What the exercise asks: Look over the data below and give the number of lines containing the word "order", with no other words.

--- --- ---

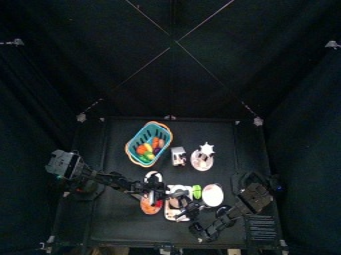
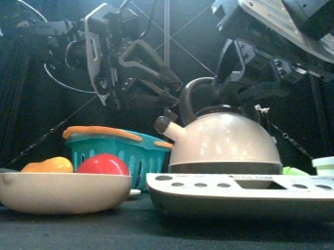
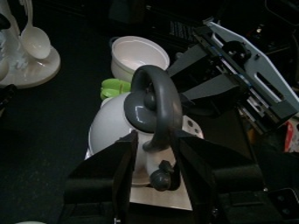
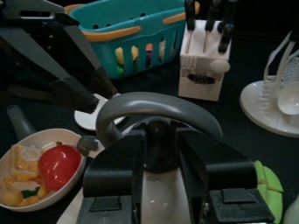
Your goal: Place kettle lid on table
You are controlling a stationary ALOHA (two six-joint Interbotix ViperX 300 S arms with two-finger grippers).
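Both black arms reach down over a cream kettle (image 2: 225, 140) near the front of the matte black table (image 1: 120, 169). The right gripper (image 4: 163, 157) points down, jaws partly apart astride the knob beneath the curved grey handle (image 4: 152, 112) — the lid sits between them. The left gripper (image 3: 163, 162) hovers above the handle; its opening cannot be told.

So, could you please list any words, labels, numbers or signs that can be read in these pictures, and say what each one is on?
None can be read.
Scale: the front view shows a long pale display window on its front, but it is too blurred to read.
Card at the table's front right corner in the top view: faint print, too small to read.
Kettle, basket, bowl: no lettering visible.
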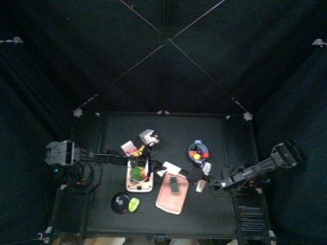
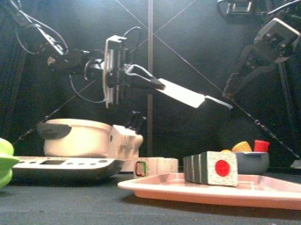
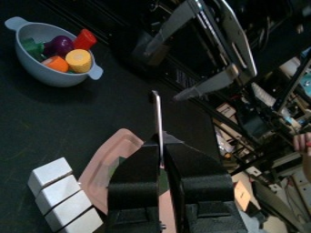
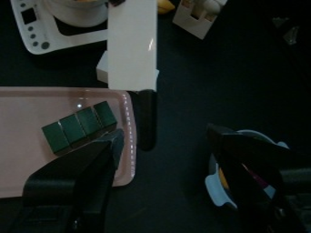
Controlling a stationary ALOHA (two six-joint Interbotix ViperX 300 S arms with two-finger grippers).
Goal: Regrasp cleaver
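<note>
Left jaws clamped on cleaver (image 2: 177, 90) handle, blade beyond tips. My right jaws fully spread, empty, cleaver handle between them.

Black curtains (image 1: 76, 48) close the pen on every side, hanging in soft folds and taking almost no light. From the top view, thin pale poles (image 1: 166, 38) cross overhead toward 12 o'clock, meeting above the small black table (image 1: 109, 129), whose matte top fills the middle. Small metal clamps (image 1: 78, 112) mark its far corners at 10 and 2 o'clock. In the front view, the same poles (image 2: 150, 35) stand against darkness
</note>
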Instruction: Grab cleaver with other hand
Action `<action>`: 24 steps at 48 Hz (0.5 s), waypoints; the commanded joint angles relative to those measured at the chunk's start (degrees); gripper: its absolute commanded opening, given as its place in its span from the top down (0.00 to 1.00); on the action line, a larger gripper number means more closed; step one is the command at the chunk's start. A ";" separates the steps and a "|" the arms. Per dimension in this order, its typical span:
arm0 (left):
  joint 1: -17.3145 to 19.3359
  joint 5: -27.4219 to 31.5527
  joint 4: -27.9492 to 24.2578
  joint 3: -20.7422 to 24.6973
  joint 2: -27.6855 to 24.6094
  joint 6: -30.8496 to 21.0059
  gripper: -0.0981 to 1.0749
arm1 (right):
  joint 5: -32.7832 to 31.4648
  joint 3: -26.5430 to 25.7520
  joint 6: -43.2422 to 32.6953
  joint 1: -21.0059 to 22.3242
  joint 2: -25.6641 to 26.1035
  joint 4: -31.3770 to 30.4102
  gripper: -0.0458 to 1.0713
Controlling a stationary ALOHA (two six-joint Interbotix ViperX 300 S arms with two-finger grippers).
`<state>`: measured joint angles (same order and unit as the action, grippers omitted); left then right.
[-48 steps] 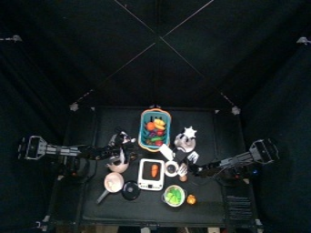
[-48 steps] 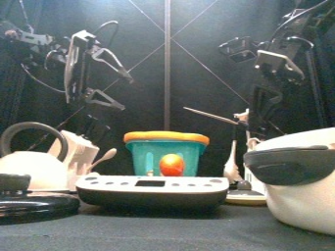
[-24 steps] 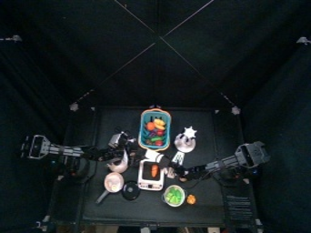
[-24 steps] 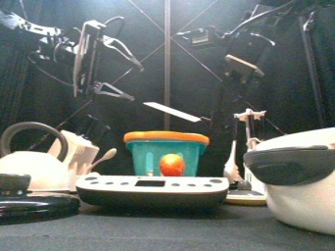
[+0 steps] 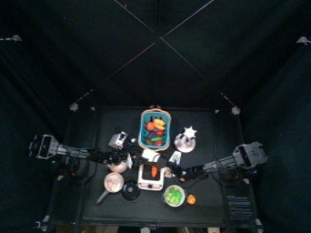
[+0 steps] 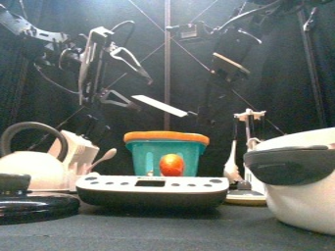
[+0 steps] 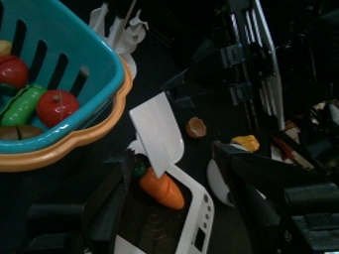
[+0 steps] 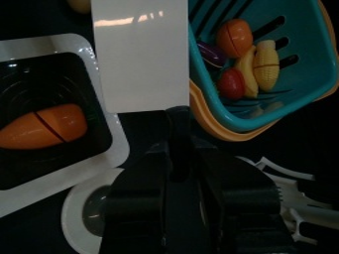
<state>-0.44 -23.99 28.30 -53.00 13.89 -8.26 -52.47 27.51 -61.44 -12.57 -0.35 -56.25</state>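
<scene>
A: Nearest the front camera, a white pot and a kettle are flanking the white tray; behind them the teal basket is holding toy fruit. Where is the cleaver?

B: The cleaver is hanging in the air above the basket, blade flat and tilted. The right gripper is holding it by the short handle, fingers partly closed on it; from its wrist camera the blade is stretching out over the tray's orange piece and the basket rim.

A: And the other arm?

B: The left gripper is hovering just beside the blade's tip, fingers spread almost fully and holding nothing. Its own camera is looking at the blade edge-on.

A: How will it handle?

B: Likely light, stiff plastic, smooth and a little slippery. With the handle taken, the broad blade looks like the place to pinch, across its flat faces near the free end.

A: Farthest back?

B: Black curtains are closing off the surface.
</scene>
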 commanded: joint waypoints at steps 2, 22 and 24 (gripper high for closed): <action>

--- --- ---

Problem solution: 2